Kareem Khubchandani is a researcher, performance artist, and organizer.[1] Khubchandani's research, teaching, and performance exists at the intersections between queer nightlife, global politics, ethnography, South Asian diaspora, and drag.[1] [2] Khubchandani performs in drag as LaWhore Vagistan, who interweaves storytelling, standup comedy, body art, theater, and digital media.[3] [4]
Khubchandani holds a BA in sociology and anthropology from Colgate University, an MA and PhD in performance studies from Northwestern University, and was the inaugural Embrey Foundation Postdoctoral Fellow at the Center for Women's and Gender Studies at the University of Texas at Austin.[2] [5]
As an author, Khubchandani has been published in Scholar and Feminist Online, Transgender Studies Quarterly, Journal of Asian American Studies, The Velvet Light Trap, Theater Topics, Theatre Journal, and The Wiley Blackwell Encyclopedia of Gender and Sexuality Studies.[6] Upcoming essays will be featured in Other Pop Empires, The Global Encyclopedia of GLBTQ History, and Oxford Encyclopedia of Gender and Sexuality Studies.
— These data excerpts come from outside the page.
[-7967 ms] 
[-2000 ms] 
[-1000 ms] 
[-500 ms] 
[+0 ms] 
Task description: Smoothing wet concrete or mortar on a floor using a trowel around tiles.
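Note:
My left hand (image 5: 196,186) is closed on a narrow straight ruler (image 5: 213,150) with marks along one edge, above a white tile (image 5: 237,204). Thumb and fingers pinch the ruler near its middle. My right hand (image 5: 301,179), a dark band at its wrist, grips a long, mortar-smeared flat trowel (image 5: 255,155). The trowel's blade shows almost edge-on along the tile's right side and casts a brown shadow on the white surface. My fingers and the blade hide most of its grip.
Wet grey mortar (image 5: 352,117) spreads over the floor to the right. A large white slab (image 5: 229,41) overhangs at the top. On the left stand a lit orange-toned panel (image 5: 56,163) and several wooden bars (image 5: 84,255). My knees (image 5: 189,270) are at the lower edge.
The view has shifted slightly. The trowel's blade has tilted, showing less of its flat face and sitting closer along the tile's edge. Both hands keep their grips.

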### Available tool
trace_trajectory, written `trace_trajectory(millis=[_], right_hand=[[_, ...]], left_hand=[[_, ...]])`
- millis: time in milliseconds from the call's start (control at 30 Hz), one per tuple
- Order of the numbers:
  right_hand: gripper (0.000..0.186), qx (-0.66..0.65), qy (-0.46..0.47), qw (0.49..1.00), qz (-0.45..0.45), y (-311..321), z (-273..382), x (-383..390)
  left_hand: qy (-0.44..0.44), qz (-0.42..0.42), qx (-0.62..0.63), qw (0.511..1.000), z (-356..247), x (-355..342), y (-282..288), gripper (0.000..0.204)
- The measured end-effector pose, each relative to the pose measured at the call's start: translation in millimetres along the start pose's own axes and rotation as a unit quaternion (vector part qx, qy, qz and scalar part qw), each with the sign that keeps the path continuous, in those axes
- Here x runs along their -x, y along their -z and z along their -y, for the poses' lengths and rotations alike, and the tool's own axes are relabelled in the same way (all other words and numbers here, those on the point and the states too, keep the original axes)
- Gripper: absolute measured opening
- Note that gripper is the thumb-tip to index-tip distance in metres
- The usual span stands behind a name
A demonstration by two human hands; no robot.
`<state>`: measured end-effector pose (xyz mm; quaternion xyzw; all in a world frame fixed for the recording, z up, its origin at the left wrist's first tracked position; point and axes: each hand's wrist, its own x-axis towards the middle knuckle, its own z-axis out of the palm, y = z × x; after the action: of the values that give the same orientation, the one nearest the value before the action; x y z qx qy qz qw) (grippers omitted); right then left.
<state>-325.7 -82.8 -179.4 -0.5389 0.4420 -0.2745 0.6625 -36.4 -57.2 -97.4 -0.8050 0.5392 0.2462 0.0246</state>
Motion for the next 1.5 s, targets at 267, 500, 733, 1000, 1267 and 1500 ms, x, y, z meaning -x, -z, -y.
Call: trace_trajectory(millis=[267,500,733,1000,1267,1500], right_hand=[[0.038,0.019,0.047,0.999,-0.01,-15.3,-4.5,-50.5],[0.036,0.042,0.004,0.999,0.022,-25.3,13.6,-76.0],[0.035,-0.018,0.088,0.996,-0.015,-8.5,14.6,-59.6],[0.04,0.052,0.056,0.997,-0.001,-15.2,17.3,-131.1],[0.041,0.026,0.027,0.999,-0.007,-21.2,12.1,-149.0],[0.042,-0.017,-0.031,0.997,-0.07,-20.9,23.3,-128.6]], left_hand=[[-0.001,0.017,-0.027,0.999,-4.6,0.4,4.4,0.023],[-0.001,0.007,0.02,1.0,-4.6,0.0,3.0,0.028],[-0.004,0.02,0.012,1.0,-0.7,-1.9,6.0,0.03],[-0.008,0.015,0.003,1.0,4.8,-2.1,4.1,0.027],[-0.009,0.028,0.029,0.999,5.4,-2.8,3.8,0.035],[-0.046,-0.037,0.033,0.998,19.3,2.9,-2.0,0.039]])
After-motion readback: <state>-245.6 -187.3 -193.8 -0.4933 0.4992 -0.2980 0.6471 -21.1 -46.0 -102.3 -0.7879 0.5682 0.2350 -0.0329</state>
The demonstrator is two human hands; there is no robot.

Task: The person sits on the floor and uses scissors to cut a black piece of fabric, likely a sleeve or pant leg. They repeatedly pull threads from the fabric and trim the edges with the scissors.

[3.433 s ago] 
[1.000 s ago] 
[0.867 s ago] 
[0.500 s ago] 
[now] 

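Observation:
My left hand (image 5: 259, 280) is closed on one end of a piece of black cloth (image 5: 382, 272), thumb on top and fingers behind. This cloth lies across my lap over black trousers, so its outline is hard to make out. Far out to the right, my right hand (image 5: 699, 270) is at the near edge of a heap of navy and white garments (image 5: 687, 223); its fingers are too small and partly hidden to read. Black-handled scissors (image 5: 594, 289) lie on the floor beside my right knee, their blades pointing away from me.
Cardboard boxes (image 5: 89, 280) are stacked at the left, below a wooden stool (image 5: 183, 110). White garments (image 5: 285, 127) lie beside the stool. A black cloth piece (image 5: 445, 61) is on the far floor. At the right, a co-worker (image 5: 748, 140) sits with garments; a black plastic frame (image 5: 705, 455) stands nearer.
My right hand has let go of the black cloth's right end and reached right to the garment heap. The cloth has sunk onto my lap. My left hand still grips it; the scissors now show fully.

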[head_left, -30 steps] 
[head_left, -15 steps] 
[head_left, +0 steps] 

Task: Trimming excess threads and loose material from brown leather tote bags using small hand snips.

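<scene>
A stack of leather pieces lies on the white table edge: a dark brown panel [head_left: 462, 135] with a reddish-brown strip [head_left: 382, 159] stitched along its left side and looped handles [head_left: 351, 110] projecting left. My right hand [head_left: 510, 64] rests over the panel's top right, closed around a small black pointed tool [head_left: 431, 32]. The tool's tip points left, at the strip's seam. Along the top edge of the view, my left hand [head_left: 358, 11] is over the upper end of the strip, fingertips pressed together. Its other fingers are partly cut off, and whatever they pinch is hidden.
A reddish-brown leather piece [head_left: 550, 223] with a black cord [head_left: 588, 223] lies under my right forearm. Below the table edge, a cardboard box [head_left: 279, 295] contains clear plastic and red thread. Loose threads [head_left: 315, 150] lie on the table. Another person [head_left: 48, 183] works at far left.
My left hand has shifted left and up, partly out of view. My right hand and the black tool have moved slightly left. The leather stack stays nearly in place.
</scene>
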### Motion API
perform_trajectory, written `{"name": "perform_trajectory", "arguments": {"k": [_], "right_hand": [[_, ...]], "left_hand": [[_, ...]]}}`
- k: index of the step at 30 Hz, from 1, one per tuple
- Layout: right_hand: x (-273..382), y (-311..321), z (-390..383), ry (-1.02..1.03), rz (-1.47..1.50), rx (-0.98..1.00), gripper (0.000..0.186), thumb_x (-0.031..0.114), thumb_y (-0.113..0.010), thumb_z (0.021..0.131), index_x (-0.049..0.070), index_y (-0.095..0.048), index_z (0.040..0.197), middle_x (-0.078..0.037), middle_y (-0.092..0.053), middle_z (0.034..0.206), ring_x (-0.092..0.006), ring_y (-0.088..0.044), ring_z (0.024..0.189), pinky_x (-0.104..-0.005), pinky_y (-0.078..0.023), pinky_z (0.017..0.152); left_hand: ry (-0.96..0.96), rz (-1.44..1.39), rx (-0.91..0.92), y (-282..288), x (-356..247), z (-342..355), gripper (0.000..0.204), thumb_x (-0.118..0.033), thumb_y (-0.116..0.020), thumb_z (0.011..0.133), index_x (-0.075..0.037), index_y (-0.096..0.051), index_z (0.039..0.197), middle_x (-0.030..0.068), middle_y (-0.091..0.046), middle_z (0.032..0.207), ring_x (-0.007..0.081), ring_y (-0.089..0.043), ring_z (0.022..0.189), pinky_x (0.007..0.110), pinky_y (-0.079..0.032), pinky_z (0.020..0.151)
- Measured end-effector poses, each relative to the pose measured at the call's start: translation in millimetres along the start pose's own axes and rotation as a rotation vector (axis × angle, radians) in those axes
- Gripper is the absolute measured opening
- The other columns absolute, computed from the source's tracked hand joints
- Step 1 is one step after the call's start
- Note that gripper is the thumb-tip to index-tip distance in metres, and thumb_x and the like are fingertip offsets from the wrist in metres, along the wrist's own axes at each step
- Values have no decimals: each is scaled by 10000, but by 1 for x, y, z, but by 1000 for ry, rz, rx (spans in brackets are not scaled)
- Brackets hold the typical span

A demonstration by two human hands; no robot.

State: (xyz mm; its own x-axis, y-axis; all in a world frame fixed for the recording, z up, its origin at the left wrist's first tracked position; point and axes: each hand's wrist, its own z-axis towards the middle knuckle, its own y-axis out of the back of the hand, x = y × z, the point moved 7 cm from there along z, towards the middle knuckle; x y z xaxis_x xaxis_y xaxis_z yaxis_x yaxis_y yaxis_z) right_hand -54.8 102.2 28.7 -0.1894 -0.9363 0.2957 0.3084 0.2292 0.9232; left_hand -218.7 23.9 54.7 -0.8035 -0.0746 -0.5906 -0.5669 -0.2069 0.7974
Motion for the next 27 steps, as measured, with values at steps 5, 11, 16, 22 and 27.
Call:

Khubchandani's first academic monograph, Ishtyle: Accenting Gay Indian Nightlife (University of Michigan Press, 2020), is a performance ethnography that examines queer social spaces in Chicago and Bangalore.[2] Alongside Elora Chowdhury and Faith Smith, he co-curates the Feminisms Unbound roundtable series for the greater Boston area's Graduate Consortium of Women's Studies. Khubchandani has also worked for the Association for Theater in Higher Education, serving as LGBTQ Focus Group Conference Planner, and the Vice President for Advocacy.[2]
As an activist, he has worked with TrikoneChicago, a South Asian LGBTQ organization, and with the Bangalore Campaign for Sexuality Minorities Rights.[7]
Khubchandani serves as the Mellon Bridge Assistant Professor in the Department of Theatre, Dance, and Performance Studies, teaching at Tufts University.
Khubchandani performs in drag as LaWhore Vagistan,[8] often combining performance with lecturing about queer nightlife, gender discipline, and South Asian diasporic culture.[9] With Khubchandani's teaching, Vagistan is often featured as a guest-lecturer, allowing for an alternative, performing pedagogy, as presented by a South Asian drag queen.[10] [11] In one of Vagistan's performances, Lessons in Drag, she raises issues of gender discipline and explores South Asian popular culture through anecdotes, monologues, research interviews, stand-up comedy, and dance. According to Khubchandani, Vagistan's name is rooted in the image of the Indian subcontinent, Pakistan, and Afghanistan, as a vagina; it also stems from an investment in the subcontinent as being unified, undivided by colonialism or national lines.[11] [12] Vagistan has performed at Austin International Drag Festival, Mustard Seed South Asian Film Festival, The Asia Society, AS220, Queens Museum, Jack Theater, Bronx Academy of Arts and Dance, Not Festival, and A.R.T. Oberon.[11]
Apart from his performances, Khubchandani's videos have been screened at the Mississauga South Asian Film Festival, Austin OUTsider Multi-Arts festival, Hyderabad Queer Film Festival, and the San Francisco 3rd i film festival.